━━━ Recorded information ━━━

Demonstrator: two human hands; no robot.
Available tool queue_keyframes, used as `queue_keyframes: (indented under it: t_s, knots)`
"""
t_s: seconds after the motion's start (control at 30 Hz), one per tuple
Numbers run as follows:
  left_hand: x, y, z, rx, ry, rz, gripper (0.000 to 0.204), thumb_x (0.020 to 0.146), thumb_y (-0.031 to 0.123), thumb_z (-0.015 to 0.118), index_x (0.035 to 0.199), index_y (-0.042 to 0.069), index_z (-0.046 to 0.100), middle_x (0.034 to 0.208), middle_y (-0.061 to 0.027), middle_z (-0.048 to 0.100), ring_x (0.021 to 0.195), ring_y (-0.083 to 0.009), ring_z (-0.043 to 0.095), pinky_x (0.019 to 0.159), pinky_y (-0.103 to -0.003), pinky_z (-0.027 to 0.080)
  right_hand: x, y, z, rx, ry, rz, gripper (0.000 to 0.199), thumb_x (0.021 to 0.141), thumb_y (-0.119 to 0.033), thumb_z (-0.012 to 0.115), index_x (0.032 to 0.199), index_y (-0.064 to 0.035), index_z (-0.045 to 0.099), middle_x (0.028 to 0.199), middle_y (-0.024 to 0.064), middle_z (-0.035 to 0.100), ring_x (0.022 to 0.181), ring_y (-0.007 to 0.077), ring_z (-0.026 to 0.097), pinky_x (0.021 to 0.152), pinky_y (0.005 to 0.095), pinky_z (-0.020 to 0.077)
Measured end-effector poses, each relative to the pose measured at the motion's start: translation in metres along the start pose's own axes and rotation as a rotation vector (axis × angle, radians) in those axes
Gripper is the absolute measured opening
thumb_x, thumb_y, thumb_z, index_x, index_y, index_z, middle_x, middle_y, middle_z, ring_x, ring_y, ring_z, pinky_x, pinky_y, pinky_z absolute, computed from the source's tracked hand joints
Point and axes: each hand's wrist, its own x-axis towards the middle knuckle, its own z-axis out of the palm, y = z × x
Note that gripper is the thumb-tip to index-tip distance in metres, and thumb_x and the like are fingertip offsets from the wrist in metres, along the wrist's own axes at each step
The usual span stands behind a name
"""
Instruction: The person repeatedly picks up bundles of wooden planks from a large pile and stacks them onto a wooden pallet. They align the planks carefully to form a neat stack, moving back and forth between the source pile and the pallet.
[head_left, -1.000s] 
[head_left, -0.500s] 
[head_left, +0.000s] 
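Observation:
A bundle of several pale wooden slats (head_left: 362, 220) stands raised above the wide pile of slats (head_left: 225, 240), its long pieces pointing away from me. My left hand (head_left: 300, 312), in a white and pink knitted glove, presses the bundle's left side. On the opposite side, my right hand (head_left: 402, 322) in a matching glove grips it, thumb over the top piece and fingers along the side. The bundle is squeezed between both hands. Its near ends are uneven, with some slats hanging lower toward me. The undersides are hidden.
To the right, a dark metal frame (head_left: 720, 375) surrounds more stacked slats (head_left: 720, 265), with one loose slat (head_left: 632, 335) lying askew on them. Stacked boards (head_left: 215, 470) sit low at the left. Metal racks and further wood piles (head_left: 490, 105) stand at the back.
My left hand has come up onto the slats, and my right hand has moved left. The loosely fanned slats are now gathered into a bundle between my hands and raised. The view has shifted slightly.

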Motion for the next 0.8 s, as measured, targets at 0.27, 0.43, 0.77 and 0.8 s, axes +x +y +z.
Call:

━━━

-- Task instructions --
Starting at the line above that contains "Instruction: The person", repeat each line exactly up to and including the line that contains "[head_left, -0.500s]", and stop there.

-- Task answer --
Instruction: The person repeatedly picks up bundles of wooden planks from a large pile and stacks them onto a wooden pallet. They align the planks carefully to form a neat stack, moving back and forth between the source pile and the pallet.
[head_left, -1.000s] 
[head_left, -0.500s] 

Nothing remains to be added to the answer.